■ **TASK INSTRUCTIONS**: Please write out word for word the opening lines of the material, including the line with "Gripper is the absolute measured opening" as the last.

%%

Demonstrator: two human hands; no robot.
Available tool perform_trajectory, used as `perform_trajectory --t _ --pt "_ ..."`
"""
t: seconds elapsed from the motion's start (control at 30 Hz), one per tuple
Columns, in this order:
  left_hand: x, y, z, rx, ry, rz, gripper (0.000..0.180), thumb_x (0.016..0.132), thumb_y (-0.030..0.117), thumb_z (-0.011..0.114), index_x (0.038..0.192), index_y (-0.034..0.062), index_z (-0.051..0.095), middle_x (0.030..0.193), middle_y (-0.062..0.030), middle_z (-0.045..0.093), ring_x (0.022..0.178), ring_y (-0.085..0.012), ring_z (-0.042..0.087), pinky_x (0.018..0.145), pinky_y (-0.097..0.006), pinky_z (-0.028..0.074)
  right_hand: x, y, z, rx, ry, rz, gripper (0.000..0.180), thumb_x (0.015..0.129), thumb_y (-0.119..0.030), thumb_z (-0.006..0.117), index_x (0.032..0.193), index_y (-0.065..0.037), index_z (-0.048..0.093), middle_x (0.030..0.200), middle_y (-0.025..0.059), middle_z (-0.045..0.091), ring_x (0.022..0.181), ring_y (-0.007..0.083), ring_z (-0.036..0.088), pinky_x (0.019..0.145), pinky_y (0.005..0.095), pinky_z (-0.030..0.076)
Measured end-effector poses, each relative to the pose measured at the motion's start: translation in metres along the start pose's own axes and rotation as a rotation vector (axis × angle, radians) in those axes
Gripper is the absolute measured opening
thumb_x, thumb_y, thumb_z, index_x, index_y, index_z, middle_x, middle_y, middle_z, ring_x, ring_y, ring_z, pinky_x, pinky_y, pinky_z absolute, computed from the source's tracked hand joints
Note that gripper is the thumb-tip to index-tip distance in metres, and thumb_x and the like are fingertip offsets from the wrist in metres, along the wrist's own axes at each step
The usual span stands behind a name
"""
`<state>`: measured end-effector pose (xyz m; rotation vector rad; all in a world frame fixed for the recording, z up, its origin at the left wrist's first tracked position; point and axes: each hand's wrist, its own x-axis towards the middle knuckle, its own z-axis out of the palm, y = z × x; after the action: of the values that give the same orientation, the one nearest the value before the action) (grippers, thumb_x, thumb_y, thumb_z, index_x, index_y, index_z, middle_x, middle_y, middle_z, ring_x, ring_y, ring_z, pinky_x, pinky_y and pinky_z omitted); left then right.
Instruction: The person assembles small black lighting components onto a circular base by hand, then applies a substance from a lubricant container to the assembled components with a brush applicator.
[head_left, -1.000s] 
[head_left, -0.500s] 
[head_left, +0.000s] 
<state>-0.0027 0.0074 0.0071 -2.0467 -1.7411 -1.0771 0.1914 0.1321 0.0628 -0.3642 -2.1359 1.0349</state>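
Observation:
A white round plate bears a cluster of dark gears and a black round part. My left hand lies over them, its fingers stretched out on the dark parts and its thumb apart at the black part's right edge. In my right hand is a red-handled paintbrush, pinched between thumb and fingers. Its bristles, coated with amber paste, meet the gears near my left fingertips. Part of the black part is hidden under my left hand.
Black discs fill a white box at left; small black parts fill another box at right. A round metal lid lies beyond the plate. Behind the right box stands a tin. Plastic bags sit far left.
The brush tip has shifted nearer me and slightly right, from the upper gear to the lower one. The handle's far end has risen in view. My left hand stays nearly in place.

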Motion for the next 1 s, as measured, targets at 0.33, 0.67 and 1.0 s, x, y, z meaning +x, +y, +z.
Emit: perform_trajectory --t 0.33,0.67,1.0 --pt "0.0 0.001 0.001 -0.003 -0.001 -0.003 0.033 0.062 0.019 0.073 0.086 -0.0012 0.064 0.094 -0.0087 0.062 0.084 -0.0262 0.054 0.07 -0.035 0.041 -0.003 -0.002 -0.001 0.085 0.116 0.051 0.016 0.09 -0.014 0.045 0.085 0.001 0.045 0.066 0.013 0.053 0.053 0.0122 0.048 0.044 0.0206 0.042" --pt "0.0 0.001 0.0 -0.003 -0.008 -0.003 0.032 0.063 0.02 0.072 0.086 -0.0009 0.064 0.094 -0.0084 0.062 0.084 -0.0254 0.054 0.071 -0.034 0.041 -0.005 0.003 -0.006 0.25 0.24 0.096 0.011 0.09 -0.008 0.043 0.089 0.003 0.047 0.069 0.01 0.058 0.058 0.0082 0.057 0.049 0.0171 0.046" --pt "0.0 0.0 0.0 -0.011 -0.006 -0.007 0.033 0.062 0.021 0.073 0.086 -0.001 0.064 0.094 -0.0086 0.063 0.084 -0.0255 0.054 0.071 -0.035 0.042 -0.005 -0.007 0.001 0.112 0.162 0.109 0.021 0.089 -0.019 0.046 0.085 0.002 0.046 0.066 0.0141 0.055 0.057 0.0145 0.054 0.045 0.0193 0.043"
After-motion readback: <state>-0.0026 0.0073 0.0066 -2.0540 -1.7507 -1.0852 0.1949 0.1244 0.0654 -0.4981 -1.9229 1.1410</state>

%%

■ **WRITTEN ANSWER**:
Demonstrator: two human hands; no robot.
Available tool perform_trajectory, used as `perform_trajectory --t _ --pt "_ ..."`
"""
t: seconds elapsed from the motion's start (control at 30 Hz), one per tuple
Columns, in this order:
  left_hand: x, y, z, rx, ry, rz, gripper (0.000..0.180), thumb_x (0.016..0.132), thumb_y (-0.030..0.117), thumb_z (-0.011..0.114), index_x (0.038..0.192), index_y (-0.034..0.062), index_z (-0.051..0.095), middle_x (0.030..0.193), middle_y (-0.062..0.030), middle_z (-0.045..0.093), ring_x (0.022..0.178), ring_y (-0.085..0.012), ring_z (-0.042..0.087), pinky_x (0.018..0.145), pinky_y (-0.097..0.006), pinky_z (-0.028..0.074)
  right_hand: x, y, z, rx, ry, rz, gripper (0.000..0.180), thumb_x (0.015..0.129), thumb_y (-0.119..0.030), thumb_z (-0.006..0.117), index_x (0.032..0.193), index_y (-0.065..0.037), index_z (-0.048..0.093), middle_x (0.030..0.200), middle_y (-0.025..0.059), middle_z (-0.045..0.091), ring_x (0.022..0.181), ring_y (-0.007..0.083), ring_z (-0.036..0.088), pinky_x (0.019..0.145), pinky_y (0.005..0.095), pinky_z (-0.030..0.076)
Measured end-effector poses, each relative to the pose measured at the motion's start: translation in metres along the start pose's own axes and rotation as a rotation vector (axis × angle, radians) in those axes
Gripper is the absolute measured opening

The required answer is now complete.